The clone dispersed leaving Kyoko alone, she didn't know why she did this.
It didn't matter.
"Are you," her voice broke cutting her off as she forced herself to blink, "Are you afraid?"
"Terrified." And yet he still smiled.
"They say koi become dragons when they swim up the waterfall." Kyoko could feel her words echo around her. "Was it a hard journey?"
He didn't respond to her this time.
It was wrong, she could still smell the stench of burning bones, smoldering near her with a deafening crack. It was unfair, her skin itched with the ash. She stared and stared and stared as the medic took Obito's eye and gave it to Kakashi, 'no,' she tried to say as the pieces fell apart, 'we can fix this.' She could feel the rage boiling from Kakashi and all she could do was stare, Obito was too still.
Jisei.
She couldn't feel her heartbeat, it was raining.
"Hey, Obito?" She whispered, the sounds of battle at her back, "Why couldn't you leave the turtle behind?" She knew so little in this world above the roots and now she knew even less, broken without the third part that made them whole.
"Agent Roku, complete protocol."
Her fingers flickered through a Jutsu she wished would have never had to use again.
She thought of the flames that would roar so near her, too hot in the wake of the chill that settled over her like a thin layer of ice red like his twice cursed pinwheeled eyes. This time, she imagined, it would be the stench of melting plastic and burning hair that she would remember, the way his ash spread across her skin.
She couldn't do it.
She did as she was told, she always did as she was told.
Not again, never again.
She stared and stared and stared at the gaping hole where his eyes should be, she couldn't move.
Three became two, the silence between them was still, she felt glacial.
They completed their mission, their sensei watched them with tired eyes, a name unspoken on his lips. In the space between them she grieved, she grieved for the death of the boy with a desperate hope, a boy from a clan cursed.
In the space between them she drowned in the downpour.
The storms from her dreams shook the oceans of her waking world, the sky above her trembled.
Notes:
That moment you get attached to a character you knew you were going to kill off. But hey, the chapter is a bit longer than usual.
This is what authors do right? They help their characters get kind of healthy, or functioning I guess, and then just, stabs them in the heart a few times. adds a bit of spice, amiright? Yeah? It's fine, don't worry about it.
I don't know if this has one more chapter or two more left but we are coming to a close my friends. That poll is still up, Review voting is acceptable. Speaking of, thank you for all of the support, none of you will ever understand how much it means to me.
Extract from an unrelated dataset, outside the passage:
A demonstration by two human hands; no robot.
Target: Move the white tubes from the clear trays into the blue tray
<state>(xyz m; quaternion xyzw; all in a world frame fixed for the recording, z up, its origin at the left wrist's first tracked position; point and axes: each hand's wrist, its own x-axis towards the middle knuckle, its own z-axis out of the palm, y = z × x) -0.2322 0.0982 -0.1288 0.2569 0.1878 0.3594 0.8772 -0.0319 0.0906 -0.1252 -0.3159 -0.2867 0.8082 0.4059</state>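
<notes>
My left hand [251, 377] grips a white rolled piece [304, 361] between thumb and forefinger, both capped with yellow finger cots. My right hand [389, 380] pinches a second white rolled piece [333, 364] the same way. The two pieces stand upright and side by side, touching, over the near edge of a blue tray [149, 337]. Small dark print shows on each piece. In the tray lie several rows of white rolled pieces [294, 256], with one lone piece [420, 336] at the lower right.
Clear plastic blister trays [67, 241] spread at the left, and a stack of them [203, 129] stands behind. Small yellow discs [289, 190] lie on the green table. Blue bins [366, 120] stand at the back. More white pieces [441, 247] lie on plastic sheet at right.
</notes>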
If anyone is interested next chapter I can write some fic recommendations? I have, uh, three? authors that are basically my heroes so, I mean, I would love to gush about them. Please give me an excuse to gush about them.
Side note I never really understood why they left Obito's body, the Sharingan falling into enemy hands is kind of a legit concern even in a time of war so like. How come no one destroyed the body? Sounds like nonsense to me.